CPF (compte personnel de formation)

L’unité de mesure du CPF, sachant que le comptage en heures n’est pas satisfaisant, doit-elle être le point ou l’euro ? Par ailleurs, quel doit être le montant du financement collectif garanti pour le CPF (actuellement 0,2 % de la masse salariale des entreprises) ?

Suppression du CIF

Le CIF, seul dispositif permettant de suivre une formation longue rémunérée à visée professionnelle ou personnelle, convergerait trop avec le CPF. Ce dernier « doit donc devenir l’unique droit personnel à la main des individus dans une logique d’appropriation directe, c’est-à-dire d’autonomie sans intermédiaire obligatoire ».

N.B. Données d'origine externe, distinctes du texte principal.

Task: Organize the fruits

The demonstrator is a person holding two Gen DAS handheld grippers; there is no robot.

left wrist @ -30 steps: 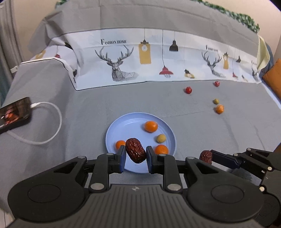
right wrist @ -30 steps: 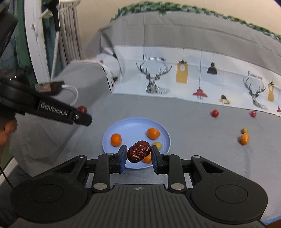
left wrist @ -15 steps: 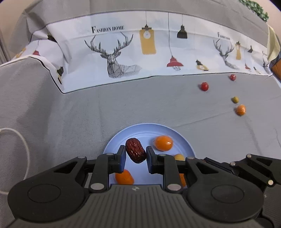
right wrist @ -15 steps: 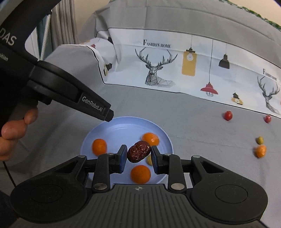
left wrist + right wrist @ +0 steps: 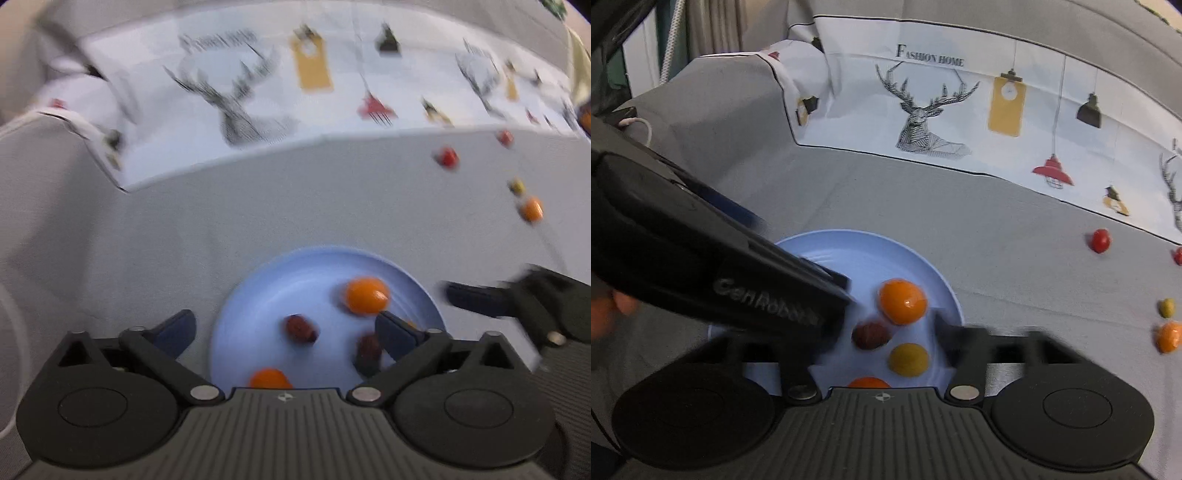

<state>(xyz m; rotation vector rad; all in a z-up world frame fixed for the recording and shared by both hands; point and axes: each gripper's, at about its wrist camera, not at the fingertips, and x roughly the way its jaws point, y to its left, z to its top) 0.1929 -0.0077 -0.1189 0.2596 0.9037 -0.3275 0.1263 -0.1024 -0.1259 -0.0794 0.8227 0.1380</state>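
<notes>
A light blue plate (image 5: 295,280) (image 5: 849,247) lies on the grey cloth right under both grippers. In the left wrist view it holds two dark red dates (image 5: 301,328) (image 5: 368,349) and two orange fruits (image 5: 366,295) (image 5: 269,378). In the right wrist view I see one date (image 5: 870,335), an orange fruit (image 5: 903,301), a yellow-green fruit (image 5: 909,359) and another orange one (image 5: 868,383). My left gripper (image 5: 284,328) is open and empty over the plate. My right gripper (image 5: 882,332) is open and empty; its left finger is hidden behind the left gripper body (image 5: 701,258).
Loose fruit lies on the cloth to the right: two red ones (image 5: 1100,240) (image 5: 1178,255), a green one (image 5: 1166,307) and an orange one (image 5: 1169,336). A deer-print cloth (image 5: 934,110) rises at the back. A white cable (image 5: 639,125) lies far left.
Both grippers have opened and both dates now lie on the plate. Both grippers have come closer over the plate; the left wrist view is motion-blurred.
</notes>
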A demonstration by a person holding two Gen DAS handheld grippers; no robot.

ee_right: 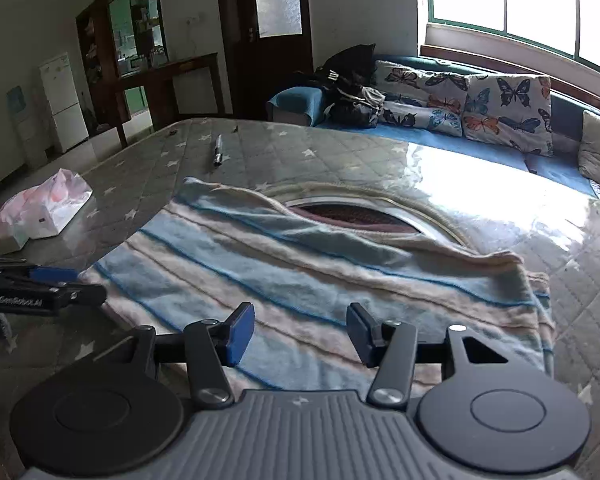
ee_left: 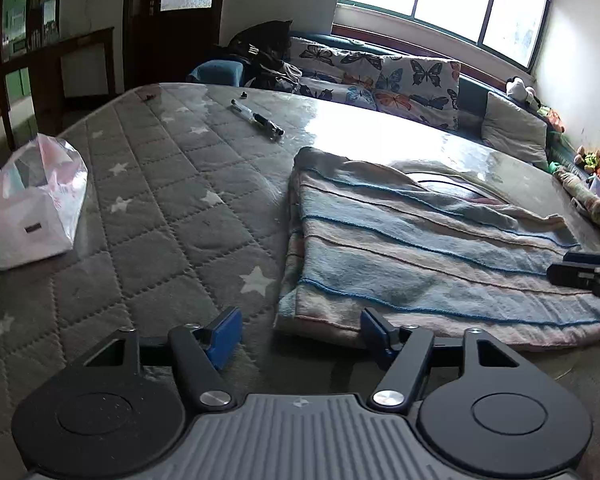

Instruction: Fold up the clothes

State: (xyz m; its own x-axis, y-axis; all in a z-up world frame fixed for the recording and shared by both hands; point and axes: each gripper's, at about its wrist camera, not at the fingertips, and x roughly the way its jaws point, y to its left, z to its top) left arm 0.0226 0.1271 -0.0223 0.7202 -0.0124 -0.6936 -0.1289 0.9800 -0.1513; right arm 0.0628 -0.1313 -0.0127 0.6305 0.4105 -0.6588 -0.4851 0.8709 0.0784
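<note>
A striped garment in pale blue, cream and pink lies folded flat on the grey star-quilted table cover, its neck opening facing the far side. My left gripper hovers open at the garment's near left corner, nothing between its blue pads. My right gripper stands open just above the garment's near edge, its pads apart and gripping nothing. Each gripper shows at the edge of the other's view: right gripper, left gripper.
A plastic bag with a white box sits on the left of the table. A pen lies toward the far side. Behind the table runs a sofa with butterfly cushions, dark clothes and soft toys.
</note>
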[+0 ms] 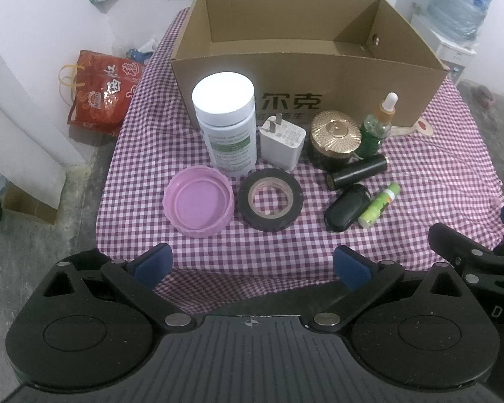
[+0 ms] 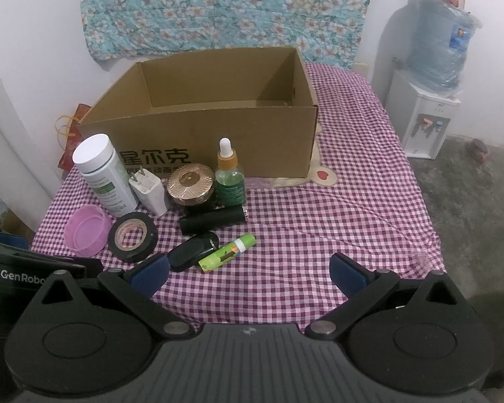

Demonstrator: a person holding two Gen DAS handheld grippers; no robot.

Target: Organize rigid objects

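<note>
An open, empty cardboard box [image 1: 305,77] [image 2: 218,134] stands at the back of the checked table. In front of it stand a white bottle [image 1: 226,124] [image 2: 102,174], a white charger [image 1: 282,142] [image 2: 149,189], a gold-lidded jar [image 1: 336,139] [image 2: 191,184] and a green dropper bottle [image 1: 376,127] [image 2: 230,178]. Nearer lie a pink lid [image 1: 198,201] [image 2: 85,230], a black tape roll [image 1: 268,199] [image 2: 132,236], a black cylinder [image 1: 356,171] [image 2: 213,221], a black key fob [image 1: 347,206] [image 2: 193,250] and a green tube [image 1: 379,205] [image 2: 226,252]. My left gripper [image 1: 252,265] and right gripper [image 2: 248,273] are open and empty, short of the objects.
A red bag [image 1: 99,97] sits on the floor to the left. A water dispenser [image 2: 426,100] stands at the right. The purple checked cloth [image 2: 352,201] hangs over the table edges. A floral cloth [image 2: 218,6] hangs on the back wall.
</note>
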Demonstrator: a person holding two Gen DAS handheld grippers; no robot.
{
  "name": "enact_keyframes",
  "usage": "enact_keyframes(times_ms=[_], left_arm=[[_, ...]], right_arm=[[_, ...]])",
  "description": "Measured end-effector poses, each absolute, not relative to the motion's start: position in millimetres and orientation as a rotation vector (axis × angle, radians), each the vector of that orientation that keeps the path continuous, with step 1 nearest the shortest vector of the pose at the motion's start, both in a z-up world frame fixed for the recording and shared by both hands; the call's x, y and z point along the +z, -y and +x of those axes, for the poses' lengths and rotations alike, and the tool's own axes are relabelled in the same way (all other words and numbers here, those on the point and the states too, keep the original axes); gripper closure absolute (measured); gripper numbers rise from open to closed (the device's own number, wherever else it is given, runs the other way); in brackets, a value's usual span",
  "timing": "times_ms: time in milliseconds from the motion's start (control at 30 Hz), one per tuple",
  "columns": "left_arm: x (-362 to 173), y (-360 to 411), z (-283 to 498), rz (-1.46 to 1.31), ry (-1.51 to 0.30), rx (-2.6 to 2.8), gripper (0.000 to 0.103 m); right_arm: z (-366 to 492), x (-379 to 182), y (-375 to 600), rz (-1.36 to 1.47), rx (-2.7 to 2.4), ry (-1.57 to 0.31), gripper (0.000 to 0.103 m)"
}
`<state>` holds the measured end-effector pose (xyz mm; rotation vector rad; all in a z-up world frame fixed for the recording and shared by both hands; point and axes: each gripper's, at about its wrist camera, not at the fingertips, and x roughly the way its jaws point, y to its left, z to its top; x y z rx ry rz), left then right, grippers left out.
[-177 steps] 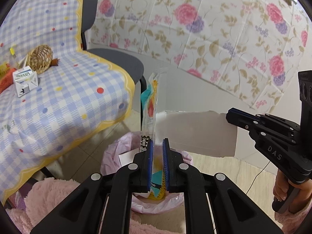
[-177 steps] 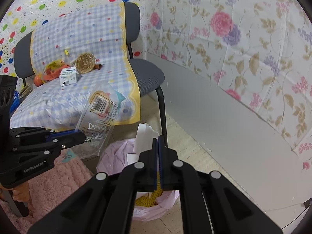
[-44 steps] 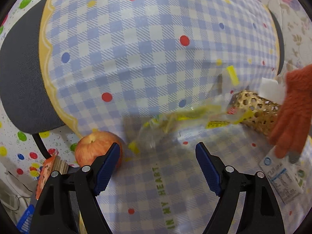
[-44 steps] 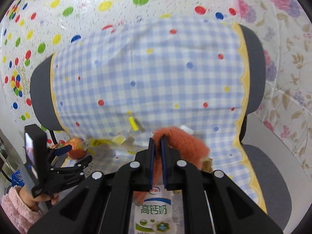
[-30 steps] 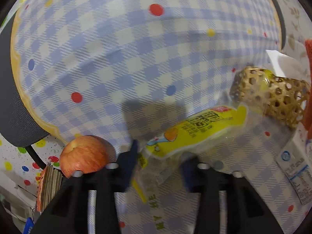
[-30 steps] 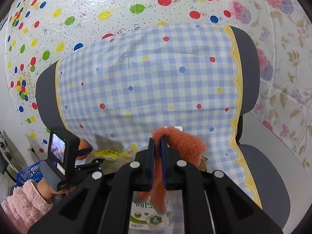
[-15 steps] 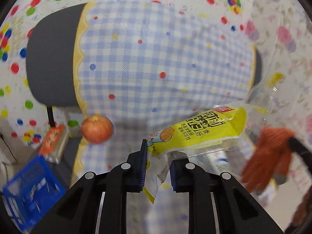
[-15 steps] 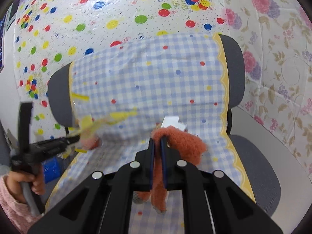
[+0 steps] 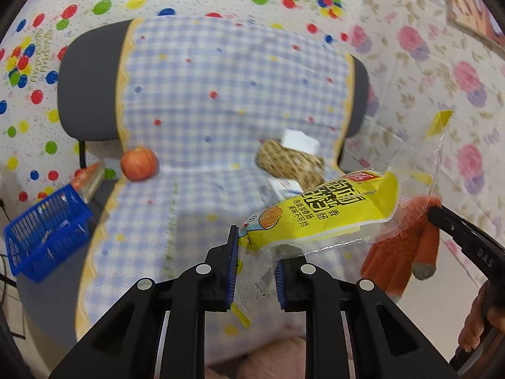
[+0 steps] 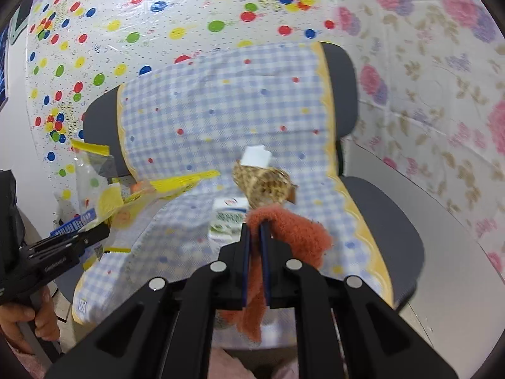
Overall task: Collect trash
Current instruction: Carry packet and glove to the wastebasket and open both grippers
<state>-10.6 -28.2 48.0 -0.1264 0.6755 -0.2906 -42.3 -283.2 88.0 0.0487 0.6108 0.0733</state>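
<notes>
My left gripper (image 9: 255, 271) is shut on the clear end of a yellow snack wrapper (image 9: 318, 213) and holds it in the air in front of the chair. The wrapper also shows edge-on at the left of the right wrist view (image 10: 132, 195). My right gripper (image 10: 255, 260) is shut on an orange knit glove (image 10: 295, 232), which hangs from its fingers above the seat. The glove shows at the right of the left wrist view (image 9: 407, 249). A milk carton (image 10: 228, 219) lies on the checked cloth on the seat.
A woven rattan ball (image 10: 266, 186) and a white paper scrap (image 10: 256, 155) lie on the chair's checked cloth (image 9: 202, 189). A red apple (image 9: 139, 163) sits at the seat's left edge. A blue plastic basket (image 9: 47, 229) stands left of the chair.
Both grippers have pulled back from the chair with the wrapper and the glove held. The seat, milk carton and rattan ball now show farther away and lower.
</notes>
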Motion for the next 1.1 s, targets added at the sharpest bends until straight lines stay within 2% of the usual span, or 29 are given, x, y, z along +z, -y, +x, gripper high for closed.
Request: enact_keyframes(times_ms=[667,1100], left_arm=[[13,130,-105,-0.075,-0.755,-0.520,0.081],[-36,199,-119,0.032,-0.902,-0.629,0.080]], right_arm=[[-176,65,345,0.030,-0.136,-0.639,0.096],[-219,22,388,0.102,-0.234,-0.717,0.096]])
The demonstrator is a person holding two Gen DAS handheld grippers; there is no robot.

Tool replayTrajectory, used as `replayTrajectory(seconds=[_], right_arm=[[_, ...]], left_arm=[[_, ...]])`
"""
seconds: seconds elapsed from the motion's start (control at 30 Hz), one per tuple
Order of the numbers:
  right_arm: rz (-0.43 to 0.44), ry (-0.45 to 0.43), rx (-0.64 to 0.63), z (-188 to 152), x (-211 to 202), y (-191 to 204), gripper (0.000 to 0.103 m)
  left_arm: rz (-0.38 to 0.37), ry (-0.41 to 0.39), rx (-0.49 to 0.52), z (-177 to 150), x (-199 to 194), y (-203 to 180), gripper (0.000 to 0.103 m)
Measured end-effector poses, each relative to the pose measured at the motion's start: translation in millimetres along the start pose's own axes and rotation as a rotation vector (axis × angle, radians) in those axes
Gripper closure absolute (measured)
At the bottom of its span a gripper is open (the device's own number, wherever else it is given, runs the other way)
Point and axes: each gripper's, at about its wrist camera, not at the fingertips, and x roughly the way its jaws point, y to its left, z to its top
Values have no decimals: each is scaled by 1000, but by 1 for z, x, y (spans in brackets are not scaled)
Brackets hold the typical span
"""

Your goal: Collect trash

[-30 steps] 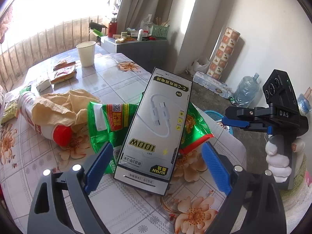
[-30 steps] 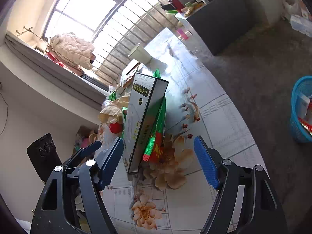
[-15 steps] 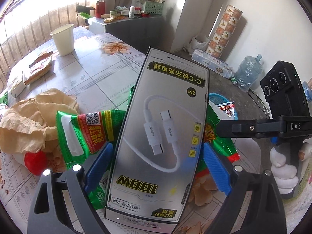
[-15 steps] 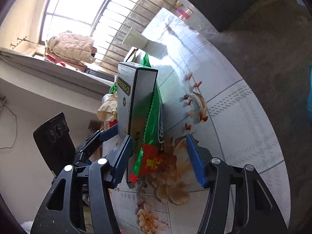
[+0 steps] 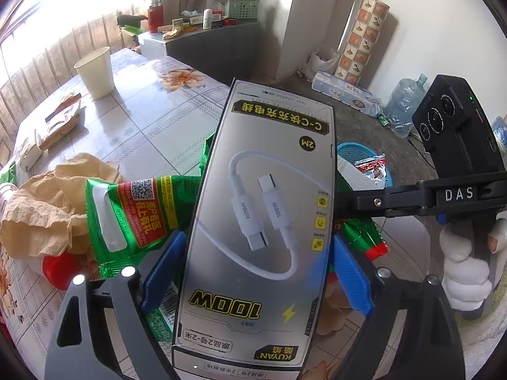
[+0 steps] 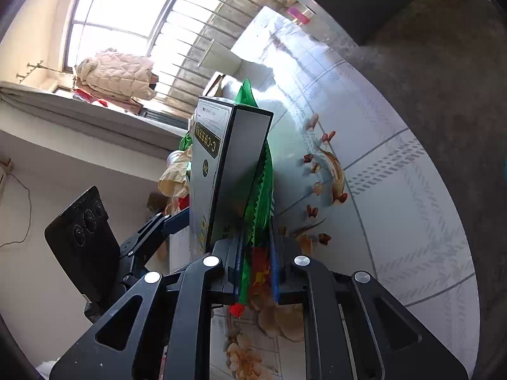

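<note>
A silver cable box (image 5: 266, 221) lies on top of a green snack packet (image 5: 136, 215) on the floral table (image 5: 142, 120). My left gripper (image 5: 256, 247) straddles the box. Its blue pads (image 5: 164, 269) stand close beside both long edges and its jaws are closing slightly. In the right wrist view, my right gripper (image 6: 255, 240) is closing on the serrated end of the green packet (image 6: 259, 190), pinched between its pads just under the box (image 6: 218, 171). In the left wrist view, the right gripper's tips are hidden behind the box.
Crumpled brown paper (image 5: 41, 209) and a red-capped bottle (image 5: 57, 269) lie left of the packet. A paper cup (image 5: 95, 72) and small wrappers (image 5: 60, 120) sit further back. A blue basket (image 5: 358, 155) holding trash stands on the floor past the table edge. A white-gloved hand (image 5: 462, 262) holds the right gripper.
My left gripper came forward and down until it straddled the box. The right jaws went from wide apart to pinched on the green packet's end.
</note>
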Motion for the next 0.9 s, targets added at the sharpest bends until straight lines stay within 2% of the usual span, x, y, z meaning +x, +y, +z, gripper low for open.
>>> replayTrajectory(seconds=[0.17, 0.3, 0.47, 0.67, 0.9], right_arm=[[16, 6, -5, -4, -3, 6, 95], [32, 17, -9, -13, -12, 10, 96], [22, 15, 12, -27, -27, 7, 96], [-2, -19, 54, -44, -53, -2, 96], [-48, -45, 55, -62, -72, -3, 89]], left_arm=[[-25, 12, -30, -6, -8, 1, 17], [-36, -7, -84, -21, -28, 3, 17], [-34, -41, -196, -52, -60, 14, 18], [-14, -59, -383, -98, -87, 33, 19], [32, -16, -462, -136, -88, 32, 19]])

Contribution des partenaires sociaux à la formation des chômeurs

Les partenaires sociaux vont devoir financer davantage la formation des demandeurs d’emploi, passant de 700 à 800 millions d’euros aujourd’hui à 1,5 milliard dès 2019, au moyen « d’un prélèvement pouvant atteindre 0,3 % de la masse salariale »

Simplification du plan de formation

Le gouvernement attend des partenaires sociaux qu’ils lancent une grande opération de simplification des plans de formation des entreprises. Celles-ci conservent leurs obligations (par exemple les entretiens périodiques).

Alternance : priorité aux besoins des entreprises

Entre les lignes, le document laisse entendre que les entreprises doivent primer sur les régions dans le domaine de l’alternance. « Le système de financement des formations en alternance doit être piloté dans un souci d’efficacité et de transparence » et « doit donner la priorité à la prise en compte des besoins du monde professionnel, des entreprises qui embauchent les personnes ».